1ـ عَلِيُّ بْنُ إِبْرَاهِيمَ عَنْ أَبِيهِ وَعِدَّةٌ مِنْ أَصْحَابِنَا عَنْ سَهْلِ بْنِ زِيَادٍ عَنِ ابْنِ مَحْبُوبٍ عَنْ عَلِيِّ بْنِ أَبِي حَمْزَةَ قَالَ قُلْتُ لأَبِي الْحَسَنِ (عَلَيْهِ الْسَّلام) الْمَرْأَةُ تَقْعُدُ عِنْدَ رَأْسِ الْمَرِيضِ وَهِيَ حَائِضٌ فِي حَدِّ الْمَوْتِ فَقَالَ لاَ بَأْسَ أَنْ تُمَرِّضَهُ فَإِذَا خَافُوا عَلَيْهِ وَقَرُبَ ذَلِكَ فَلْتَتَنَحَّ عَنْهُ وَعَنْ قُرْبِهِ فَإِنَّ الْمَلاَئِكَةَ تَتَأَذَّى بِذَلِكَ.

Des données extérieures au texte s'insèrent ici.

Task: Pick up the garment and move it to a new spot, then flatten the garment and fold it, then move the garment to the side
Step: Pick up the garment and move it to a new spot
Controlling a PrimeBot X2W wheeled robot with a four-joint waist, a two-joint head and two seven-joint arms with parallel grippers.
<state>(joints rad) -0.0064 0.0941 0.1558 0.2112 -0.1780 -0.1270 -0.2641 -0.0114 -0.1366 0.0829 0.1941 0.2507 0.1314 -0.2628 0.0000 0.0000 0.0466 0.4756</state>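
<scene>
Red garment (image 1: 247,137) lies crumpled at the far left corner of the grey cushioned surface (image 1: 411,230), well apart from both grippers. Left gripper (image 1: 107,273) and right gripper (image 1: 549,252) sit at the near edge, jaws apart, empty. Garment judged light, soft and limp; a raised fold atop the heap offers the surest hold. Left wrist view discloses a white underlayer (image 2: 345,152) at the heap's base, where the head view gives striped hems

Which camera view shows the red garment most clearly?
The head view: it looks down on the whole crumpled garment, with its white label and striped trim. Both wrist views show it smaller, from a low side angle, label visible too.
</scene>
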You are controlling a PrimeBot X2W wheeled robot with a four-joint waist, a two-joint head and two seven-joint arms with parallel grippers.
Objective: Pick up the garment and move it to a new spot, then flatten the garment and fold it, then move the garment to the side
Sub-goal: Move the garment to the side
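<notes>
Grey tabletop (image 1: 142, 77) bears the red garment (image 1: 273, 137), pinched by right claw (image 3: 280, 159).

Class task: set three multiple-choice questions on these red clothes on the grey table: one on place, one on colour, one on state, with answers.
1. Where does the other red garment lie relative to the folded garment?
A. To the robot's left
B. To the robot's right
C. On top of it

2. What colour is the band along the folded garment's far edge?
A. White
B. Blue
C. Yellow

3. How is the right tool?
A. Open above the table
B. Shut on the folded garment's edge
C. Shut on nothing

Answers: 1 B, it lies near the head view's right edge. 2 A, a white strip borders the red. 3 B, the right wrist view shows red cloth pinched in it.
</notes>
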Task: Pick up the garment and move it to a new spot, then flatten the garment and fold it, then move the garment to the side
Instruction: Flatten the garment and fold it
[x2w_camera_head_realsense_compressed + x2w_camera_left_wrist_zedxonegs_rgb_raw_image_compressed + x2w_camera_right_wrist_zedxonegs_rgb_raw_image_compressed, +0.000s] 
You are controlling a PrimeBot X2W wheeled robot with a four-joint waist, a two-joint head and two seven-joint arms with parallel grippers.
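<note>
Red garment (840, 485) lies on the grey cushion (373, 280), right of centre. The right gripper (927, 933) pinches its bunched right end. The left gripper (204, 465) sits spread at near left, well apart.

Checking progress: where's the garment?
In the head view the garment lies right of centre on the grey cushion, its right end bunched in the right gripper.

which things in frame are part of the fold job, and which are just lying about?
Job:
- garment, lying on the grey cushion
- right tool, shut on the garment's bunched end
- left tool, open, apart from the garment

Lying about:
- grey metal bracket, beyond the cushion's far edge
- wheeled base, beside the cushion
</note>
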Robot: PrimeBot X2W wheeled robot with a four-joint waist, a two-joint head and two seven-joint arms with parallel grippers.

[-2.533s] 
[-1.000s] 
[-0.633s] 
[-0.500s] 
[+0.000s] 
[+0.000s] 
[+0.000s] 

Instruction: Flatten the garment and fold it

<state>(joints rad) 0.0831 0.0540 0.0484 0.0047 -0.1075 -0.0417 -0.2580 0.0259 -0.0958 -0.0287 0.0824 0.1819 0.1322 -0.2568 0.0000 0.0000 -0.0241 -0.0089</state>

IsnādD'après ʿAlī ibn Ibrāhīm, d'après son père, et un groupe de nos compagnons, d'après Sahl ibn Ziyād, d'après Ibn Maḥbūb, d'après ʿAlī ibn Abī Ḥamza
Il dit : Je demandai à Abū al-Ḥasan (que la paix soit sur lui) : « Une femme peut-elle s'asseoir à la tête d'un malade alors qu'elle est en état de menstrues (ḥāʼiḍ) à l'approche de la mort ? » Il répondit : « Il n'y a pas de mal à ce qu'elle le soigne ; mais lorsqu'ils craignent pour lui et que cela [la mort] approche, qu'elle s'écarte de lui et de son voisinage, car les anges en sont incommodés. »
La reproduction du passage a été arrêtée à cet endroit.